Emory Bankruptcy Developments Journal


The serial filing of chapter 13 cases solely for the purpose of frustrating and delaying foreclosure or other legitimate collection efforts, and with no serious intent to reorganize, has long been perceived as an abuse of the bankruptcy system requiring a fulsome response. In 2005 Congress seized on a solution involving withdrawal or withholding of the automatic stay. Since it is the existence of the stay that most prompts abusive filings, the solution seemed appropriate. It was not for a variety of reasons examined in this article, but most notably because not all serial filings are abusive, and the stay serves to implement multiple bankruptcy policies, implicating the interests of participants in the system other than the debtor. Thus, this article contends that the new paragraphs added to section 362(c) in 2005 are overly broad, out of kilter with the structure of other stay termination provisions, and as likely as not to produce more mischief than they prevent.

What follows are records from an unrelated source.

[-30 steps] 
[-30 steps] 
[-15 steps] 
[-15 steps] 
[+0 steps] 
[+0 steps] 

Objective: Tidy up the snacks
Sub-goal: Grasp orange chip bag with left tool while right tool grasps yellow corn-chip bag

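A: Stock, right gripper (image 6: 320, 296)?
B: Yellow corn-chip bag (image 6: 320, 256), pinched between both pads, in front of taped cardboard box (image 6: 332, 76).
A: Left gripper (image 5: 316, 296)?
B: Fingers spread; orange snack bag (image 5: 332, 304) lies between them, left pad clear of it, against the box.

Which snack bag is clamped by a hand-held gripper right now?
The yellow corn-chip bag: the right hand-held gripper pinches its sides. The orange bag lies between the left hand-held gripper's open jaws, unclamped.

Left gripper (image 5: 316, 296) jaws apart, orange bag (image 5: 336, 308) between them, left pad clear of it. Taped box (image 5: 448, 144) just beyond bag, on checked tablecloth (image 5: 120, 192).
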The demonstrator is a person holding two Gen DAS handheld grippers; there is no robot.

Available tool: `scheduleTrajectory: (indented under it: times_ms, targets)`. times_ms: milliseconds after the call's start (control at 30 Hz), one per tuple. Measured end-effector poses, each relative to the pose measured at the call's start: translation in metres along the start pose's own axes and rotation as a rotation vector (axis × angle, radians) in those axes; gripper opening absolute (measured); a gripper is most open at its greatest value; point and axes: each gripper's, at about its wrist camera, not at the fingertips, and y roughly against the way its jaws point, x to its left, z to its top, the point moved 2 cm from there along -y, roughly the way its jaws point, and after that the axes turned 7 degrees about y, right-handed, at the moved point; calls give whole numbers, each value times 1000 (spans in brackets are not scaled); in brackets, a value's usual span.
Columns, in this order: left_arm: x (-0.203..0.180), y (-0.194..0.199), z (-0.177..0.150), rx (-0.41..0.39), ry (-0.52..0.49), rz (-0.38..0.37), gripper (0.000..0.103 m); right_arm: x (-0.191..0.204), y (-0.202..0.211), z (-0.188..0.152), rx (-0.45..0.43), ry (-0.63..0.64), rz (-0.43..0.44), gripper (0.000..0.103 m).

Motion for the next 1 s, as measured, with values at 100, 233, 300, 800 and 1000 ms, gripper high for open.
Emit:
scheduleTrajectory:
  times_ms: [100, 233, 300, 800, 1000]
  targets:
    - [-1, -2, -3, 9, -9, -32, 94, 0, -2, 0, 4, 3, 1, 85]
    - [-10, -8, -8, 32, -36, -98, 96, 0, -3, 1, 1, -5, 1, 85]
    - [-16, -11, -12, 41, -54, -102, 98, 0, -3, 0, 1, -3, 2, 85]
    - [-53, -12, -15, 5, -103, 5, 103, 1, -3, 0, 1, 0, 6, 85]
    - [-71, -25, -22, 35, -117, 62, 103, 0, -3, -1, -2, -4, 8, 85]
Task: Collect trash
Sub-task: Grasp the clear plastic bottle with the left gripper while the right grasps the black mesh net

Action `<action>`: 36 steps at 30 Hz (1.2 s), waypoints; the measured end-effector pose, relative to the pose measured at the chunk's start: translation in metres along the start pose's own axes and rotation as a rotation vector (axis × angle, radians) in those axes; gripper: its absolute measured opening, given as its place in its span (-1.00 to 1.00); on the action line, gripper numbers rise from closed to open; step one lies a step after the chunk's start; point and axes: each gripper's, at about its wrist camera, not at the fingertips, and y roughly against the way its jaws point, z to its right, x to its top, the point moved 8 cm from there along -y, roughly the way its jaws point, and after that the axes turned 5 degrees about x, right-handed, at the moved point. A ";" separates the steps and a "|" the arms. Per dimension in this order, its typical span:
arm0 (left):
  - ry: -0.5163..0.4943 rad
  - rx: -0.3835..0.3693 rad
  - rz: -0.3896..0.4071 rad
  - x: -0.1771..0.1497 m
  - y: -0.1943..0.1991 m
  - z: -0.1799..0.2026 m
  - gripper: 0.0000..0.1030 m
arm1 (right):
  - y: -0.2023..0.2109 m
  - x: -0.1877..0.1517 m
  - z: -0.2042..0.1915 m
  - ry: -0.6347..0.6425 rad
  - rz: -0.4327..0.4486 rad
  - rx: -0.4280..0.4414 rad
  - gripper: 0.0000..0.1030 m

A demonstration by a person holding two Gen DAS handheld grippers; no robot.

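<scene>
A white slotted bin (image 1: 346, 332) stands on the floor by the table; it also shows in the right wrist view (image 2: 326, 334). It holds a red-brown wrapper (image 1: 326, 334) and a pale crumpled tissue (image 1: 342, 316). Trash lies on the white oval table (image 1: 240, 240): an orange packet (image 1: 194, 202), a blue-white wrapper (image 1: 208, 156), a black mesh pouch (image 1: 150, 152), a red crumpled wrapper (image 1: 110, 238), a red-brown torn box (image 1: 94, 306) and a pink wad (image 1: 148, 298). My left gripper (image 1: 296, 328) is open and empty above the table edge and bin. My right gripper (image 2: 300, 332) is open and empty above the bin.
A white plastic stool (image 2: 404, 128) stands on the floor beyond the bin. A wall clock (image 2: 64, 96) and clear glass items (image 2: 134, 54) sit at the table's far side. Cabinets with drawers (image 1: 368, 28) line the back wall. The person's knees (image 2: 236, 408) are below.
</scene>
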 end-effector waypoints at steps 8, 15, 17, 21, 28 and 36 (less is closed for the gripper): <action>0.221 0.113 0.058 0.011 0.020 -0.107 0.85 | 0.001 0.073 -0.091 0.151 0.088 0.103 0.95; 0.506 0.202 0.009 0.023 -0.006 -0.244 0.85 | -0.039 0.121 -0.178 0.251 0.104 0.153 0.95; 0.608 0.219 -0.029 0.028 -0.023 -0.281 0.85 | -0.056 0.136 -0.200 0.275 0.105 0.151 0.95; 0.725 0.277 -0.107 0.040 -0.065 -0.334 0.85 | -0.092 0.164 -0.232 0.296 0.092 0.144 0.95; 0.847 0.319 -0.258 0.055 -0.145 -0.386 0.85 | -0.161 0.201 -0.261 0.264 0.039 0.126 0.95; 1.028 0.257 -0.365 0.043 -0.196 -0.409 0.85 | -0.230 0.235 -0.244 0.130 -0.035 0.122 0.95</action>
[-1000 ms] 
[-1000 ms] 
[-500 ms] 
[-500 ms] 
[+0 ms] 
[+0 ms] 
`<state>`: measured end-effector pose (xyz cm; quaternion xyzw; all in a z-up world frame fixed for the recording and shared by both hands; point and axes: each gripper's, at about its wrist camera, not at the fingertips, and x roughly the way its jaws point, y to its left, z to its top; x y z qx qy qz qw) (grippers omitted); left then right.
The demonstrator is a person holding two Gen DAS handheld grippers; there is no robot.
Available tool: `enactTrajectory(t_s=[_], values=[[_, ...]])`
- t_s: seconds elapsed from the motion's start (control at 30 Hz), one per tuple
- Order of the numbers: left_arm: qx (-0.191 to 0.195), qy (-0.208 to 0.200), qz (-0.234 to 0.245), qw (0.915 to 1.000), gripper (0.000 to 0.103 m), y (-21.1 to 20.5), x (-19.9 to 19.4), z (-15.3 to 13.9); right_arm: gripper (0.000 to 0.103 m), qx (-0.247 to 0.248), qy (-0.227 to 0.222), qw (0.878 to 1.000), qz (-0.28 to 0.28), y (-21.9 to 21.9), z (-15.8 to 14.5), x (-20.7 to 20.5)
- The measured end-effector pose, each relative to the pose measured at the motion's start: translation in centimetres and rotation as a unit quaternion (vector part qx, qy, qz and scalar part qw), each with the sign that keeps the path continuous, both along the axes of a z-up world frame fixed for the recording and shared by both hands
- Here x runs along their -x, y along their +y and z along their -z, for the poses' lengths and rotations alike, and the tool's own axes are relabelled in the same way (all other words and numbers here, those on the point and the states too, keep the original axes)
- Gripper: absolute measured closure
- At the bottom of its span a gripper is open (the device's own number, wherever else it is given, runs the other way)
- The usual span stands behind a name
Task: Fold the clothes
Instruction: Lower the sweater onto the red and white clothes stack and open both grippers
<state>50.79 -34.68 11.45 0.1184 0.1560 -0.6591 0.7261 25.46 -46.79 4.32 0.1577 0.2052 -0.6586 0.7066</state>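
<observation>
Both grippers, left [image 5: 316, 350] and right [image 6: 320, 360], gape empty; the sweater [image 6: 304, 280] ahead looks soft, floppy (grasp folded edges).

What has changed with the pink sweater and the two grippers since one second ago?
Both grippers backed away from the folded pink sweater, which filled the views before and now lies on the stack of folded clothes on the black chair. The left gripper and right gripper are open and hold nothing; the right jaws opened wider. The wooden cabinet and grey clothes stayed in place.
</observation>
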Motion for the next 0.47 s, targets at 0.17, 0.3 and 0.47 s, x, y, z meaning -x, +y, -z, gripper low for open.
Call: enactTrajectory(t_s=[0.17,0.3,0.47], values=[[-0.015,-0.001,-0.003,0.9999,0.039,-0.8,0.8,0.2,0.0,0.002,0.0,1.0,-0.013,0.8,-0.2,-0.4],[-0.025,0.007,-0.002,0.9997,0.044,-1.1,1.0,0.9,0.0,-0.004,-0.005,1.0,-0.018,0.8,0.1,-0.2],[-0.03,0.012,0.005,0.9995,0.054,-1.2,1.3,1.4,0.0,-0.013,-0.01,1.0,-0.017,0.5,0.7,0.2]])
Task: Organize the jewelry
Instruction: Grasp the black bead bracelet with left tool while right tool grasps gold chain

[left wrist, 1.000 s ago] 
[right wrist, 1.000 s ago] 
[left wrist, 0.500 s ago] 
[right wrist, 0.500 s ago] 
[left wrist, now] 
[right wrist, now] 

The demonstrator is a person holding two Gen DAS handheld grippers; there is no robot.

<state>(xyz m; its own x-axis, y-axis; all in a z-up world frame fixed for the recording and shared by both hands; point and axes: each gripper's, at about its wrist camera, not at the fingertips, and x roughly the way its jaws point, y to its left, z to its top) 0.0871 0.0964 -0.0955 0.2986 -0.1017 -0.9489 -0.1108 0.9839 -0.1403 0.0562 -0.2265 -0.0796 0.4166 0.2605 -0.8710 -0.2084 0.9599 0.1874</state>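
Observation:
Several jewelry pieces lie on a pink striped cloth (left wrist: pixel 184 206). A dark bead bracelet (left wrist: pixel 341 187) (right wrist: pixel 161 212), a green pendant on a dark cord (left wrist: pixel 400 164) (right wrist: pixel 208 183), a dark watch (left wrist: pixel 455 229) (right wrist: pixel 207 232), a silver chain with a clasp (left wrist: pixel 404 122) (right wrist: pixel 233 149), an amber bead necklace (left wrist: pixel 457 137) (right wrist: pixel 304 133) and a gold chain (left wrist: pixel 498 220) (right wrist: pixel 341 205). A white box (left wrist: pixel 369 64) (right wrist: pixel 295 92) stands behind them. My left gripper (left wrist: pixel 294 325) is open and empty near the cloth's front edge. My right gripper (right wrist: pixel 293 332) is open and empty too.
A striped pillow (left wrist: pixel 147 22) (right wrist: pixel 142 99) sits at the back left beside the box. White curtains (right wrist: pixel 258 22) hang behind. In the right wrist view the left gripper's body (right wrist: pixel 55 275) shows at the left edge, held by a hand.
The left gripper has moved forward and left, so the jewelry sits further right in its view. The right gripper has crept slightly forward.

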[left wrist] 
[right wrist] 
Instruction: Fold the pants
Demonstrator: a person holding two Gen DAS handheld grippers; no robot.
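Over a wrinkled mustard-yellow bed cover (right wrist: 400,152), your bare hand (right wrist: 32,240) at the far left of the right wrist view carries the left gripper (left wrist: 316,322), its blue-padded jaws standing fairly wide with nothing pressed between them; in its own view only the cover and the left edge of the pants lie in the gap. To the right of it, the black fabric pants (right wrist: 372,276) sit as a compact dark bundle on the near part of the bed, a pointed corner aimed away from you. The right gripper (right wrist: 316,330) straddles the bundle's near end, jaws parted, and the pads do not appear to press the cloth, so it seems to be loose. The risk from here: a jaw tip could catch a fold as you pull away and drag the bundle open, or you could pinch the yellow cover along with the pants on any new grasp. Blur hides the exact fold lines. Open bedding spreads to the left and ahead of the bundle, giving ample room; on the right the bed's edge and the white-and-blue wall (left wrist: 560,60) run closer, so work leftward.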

Moreover, the article asserts that there currently are better, more narrowly tailored, tools available to the courts to address bad faith serial filings that neither run the risk of depriving deserving debtors of bankruptcy relief and that do not prejudice the interests of other creditors in the case. Building on these tools, this article constructs an alternative approach to stay modification in the case of repeat filings that distinguishes the differing considerations at work in rehabilitation versus liquidation cases, and that contemplates a more meaningful role for bankruptcy courts to exercise experienced judgment in balancing the equities in individual cases in a fashion that a mechanical, self-executing statutory approach can never replicate.